I think it is helpful to remember that we are defensive even against Jesus. Whatever our practice, whatever its symbols of healing and love, on some level we are resistant to them. On the surface we can gush about how wonderful they are, wax rhapsodic about their virtues and impact on our lives but deeper down we don’t want they have to offer. The egoic self is entrenched and will not relinquish its position willingly.

Because our defense mechanisms are products of the egoic self and its belief system and thought patterns, we cannot undo them when we are relating only to the egoic self. Some other energy is going to have to enter the process. We have to change our minds but not in a superficial way. It is not simply a question of saying, “well, I am defensive but I am not going to do that anymore.” It has to resonate in a deeper way, a more holistic way. If it is coming only from the ego, from the shallow levels of pain and pleasure, then it won’t work except temporarily. And we want a more permanent solution.

So it is good to start by seeing our defense systems in action. This is quite an accomplishment in and of itself! The ego does not appreciate light of any kind. So as soon as we make a commitment to seeing egoic thought patterns at work – observing how they arise, how they operate, what their effects are and then deciding whether we still want those effects or not – we are undermining the ego. We are relating to our self at a deeper level. And we will know this because we will see – at least initially – how hard it is to watch the egoic self at work. It resists any effort to really know it.

There is nothing for that difficulty but to persevere. Keep looking. At first it will be hard. Your mind will drift. You will slip into excuses – I’m only behaving this way for justifiable reasons. And so forth. But soon you will come to a place where the inclination to judge what is happening in your thoughts will loosen its grip. You’ll be able to see yourself think. When that happens, patterns emerge. You begin to see that the ego is very quick and slippery but it is not especially complicated.

I will give you a personal example. For a long time I was an angry person. I knew that there were aspects of my childhood that had been painful and unfair – situations where power balances were askew and so I was unable to protect or defend myself. No wonder I was angry – it was a sort of delayed response to an unjust past. Nobody could argue with me. Nobody could say I should do it otherwise. But one day I had to admit that believing in that narrative was a way of explaining the anger but it did not relieve the anger. It just displaced it.
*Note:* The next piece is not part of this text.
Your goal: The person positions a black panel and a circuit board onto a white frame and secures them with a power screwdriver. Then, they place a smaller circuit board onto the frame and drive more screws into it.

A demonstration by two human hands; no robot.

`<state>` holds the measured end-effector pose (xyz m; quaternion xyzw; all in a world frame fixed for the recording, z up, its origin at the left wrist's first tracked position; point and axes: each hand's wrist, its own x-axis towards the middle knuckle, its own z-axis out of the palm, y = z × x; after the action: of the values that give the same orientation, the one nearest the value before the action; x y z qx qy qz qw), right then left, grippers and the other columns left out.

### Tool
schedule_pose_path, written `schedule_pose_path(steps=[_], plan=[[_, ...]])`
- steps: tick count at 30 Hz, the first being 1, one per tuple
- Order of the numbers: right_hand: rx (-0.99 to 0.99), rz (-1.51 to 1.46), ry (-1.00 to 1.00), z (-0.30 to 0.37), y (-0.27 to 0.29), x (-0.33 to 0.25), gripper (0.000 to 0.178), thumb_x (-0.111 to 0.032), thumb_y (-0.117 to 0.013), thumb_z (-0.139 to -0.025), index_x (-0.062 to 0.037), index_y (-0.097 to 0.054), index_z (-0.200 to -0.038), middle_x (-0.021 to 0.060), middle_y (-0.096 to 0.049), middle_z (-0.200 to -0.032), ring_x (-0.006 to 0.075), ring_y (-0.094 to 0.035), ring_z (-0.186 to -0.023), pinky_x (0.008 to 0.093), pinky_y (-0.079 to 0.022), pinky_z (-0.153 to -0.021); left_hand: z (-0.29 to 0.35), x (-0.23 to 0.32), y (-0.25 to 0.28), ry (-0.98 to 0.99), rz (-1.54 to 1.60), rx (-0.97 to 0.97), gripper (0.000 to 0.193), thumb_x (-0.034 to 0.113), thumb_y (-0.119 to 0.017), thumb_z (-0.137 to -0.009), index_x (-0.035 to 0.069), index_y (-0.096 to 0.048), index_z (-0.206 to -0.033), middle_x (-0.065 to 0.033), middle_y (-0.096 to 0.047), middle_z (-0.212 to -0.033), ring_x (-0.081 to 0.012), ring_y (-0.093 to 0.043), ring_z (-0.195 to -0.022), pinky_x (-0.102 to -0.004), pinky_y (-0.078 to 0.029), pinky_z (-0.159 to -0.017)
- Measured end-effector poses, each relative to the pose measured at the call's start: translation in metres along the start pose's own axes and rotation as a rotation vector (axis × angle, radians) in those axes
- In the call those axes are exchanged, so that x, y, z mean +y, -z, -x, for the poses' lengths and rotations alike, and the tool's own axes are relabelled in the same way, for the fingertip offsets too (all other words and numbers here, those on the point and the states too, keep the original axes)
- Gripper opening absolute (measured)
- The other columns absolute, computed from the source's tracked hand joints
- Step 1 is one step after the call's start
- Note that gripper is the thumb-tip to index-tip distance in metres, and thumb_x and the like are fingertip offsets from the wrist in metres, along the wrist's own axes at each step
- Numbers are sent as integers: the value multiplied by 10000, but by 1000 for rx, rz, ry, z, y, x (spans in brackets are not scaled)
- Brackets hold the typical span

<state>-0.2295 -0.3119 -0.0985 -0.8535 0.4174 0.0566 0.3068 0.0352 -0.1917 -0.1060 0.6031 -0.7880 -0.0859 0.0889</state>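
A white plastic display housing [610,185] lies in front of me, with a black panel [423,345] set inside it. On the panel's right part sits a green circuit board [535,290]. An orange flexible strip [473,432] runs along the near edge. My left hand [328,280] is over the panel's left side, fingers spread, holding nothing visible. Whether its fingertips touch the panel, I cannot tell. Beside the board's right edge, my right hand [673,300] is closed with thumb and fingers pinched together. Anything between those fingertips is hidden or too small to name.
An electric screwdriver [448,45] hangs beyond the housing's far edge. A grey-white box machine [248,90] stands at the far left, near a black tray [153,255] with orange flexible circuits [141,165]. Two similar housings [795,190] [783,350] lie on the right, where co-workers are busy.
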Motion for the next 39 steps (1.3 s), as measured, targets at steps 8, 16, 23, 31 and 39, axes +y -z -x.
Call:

On day, after I’d found A Course in Miracles and had been studying it for some time, I saw that whenever I felt anger it was always a response to fear. Maybe you are thinking, “wow, you never had a therapist who pointed that out?” But you see, it is no good having somebody else explain it, or reading about it in a book. That is just the intellect – it is just remembering what somebody else said about your problem. Real solutions are born at the level of personal insight. You see the anger and then – like lightning flashing – you see the fear.

Once that happened, I never felt anger the same way again. Every time it showed up, I would just let it go in order to see the fear that lay beyond it. And the fear was always there. Pretty soon, I didn’t think of myself as a guy with anger issues – I thought of myself as a man in fear.

The ego does not appreciate that! The anger had a story attached to it. It was all about me. It was always easy to justify by pointing to external circumstances – difficult aspects of childhood, the annoying behavior of coworkers, economic injustice, whatever. But the fear was different. It was more amorphous. It didn’t seem to attach to anything so much as just exist – like a cloud that lay over the land as far as the eye could see in four directions.

So you sit with what is revealed. You get past this problem and you find another one. And you sit with it. I sat with the fear. I held it up to the light. Let’s look at this: how does it show up? What does it do? What does it make me want to do? And so forth. Again, it is a question of just looking – looking with Jesus, if you will. Or the Holy Spirit. We are saying to the egoic self, I can’t make use of you in this situation so I’m going to turn elsewhere.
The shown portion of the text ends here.